Talkin' Baseball

| 17 Feb 2015 | 01:53

    The normal reaction to a sports fan seeing a Learning Annex ad for "An Evening with the Yankees Manager" is probably "sounds like fun." Less normal, even amidst the drought between the Super Bowl and spring training, is shelling out $29 to actually attend. Then there's plunking down $99 for a VIP seat, and $199 to enter Joe Torre's "Golden Circle."

    About 700 people packed the auditorium at the New York Society for Ethical Culture to spend the evening with the Yankee manager, and nearly all stood and applauded as the man of the hour and a half strolled out flanked by a pair of bodyguards in charcoal suits. Torre took a seat, crossed his legs and eased into some folksy baseball chat. He joked about hitting into four double-plays in one game, the eternal flakiness of Bernie Williams and the time some Boston fans phoned to say, "We found the 2004 World Series ring you lost."

    After a 30-minute pitch-and-catch with host John Walters, the floor was opened for questions from the audience, dozens who lined up behind a pair of microphones.

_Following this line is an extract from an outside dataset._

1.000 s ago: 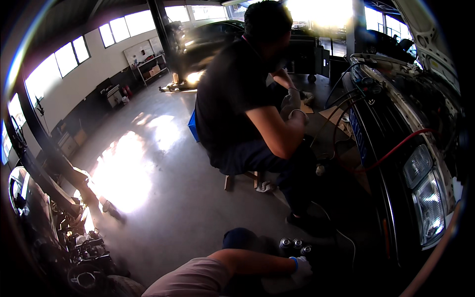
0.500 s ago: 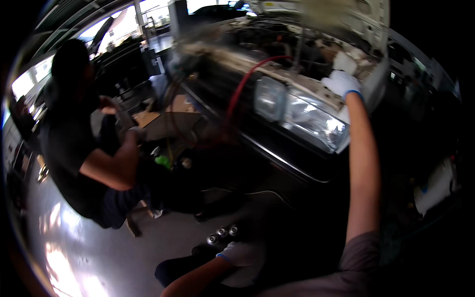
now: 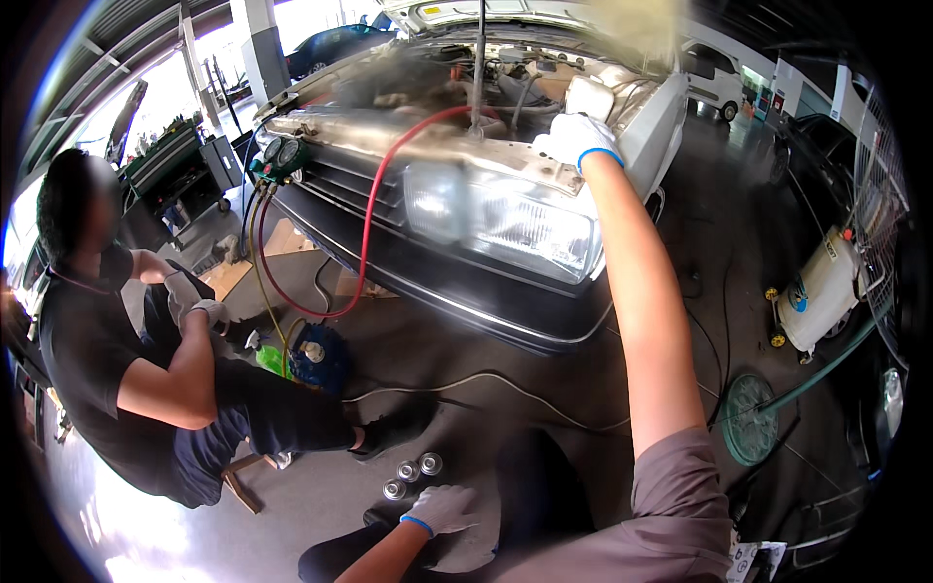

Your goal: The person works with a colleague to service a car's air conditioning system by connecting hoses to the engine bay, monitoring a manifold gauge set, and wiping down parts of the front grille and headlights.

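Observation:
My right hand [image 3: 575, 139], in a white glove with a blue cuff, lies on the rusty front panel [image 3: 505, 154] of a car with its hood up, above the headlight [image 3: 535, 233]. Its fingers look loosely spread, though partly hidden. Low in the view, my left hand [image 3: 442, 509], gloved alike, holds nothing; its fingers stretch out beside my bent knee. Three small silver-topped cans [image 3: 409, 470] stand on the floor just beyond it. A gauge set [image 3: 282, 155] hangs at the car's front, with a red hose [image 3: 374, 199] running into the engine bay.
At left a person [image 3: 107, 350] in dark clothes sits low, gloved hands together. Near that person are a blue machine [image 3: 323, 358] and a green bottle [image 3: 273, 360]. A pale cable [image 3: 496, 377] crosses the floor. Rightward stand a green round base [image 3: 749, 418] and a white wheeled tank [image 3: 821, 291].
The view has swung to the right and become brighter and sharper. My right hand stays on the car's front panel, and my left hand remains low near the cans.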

Several fell into the "Holy shit I'm talking to Joe freakin' Torre!" trap; two dropped business cards on Torre-one tool named Josh who hoped to sell apartments to new Yankees, and another who mumbled something about having a bottle of wine for him.

    A kid asked about steroids, whereupon Torre shifted into Uncle Joe mode, equating steroid use to using aluminum bats. Another said it was "unconscionable" that he wasn't in the Hall of Fame, until Joe reminded him you have to be retired for five years to be eligible. A flustered fellow in a Yankee cap and tweed jacket then asked what number Giambi would wear this year, prompting muttering throughout the room and an expression on Torre's face like he feared he'd missed a whopper on the FAN during the drive over.

    "You mean Tino!" someone yelled, and the guy shrugged sheepishly and shuffled back to his seat.

    "Why didn't you try bunting on Schilling in Game 6?" someone asked.

    "We didn't buy into the fact that he was hurt," said Torre. "There may have been some blood on the sock, but so what?"

    When it was over, the Golden Circle members followed Torre backstage, and the $30 scrubs filed out. (Tuition went to Torre's Safe at Home Foundation.) One woman clutched a Yankees book to her chest, Torre's signature next to Rudy Giuliani's. I asked Gail, a self-described "Yankee addict," what she learned tonight-it being the Learning Annex and all.

    "I learned about integrity," she said, near tears. "If you're integrous, success will follow."

    And few in attendance would argue that there's ever been a more integrous Gotham sports figure than the Yankee skipper.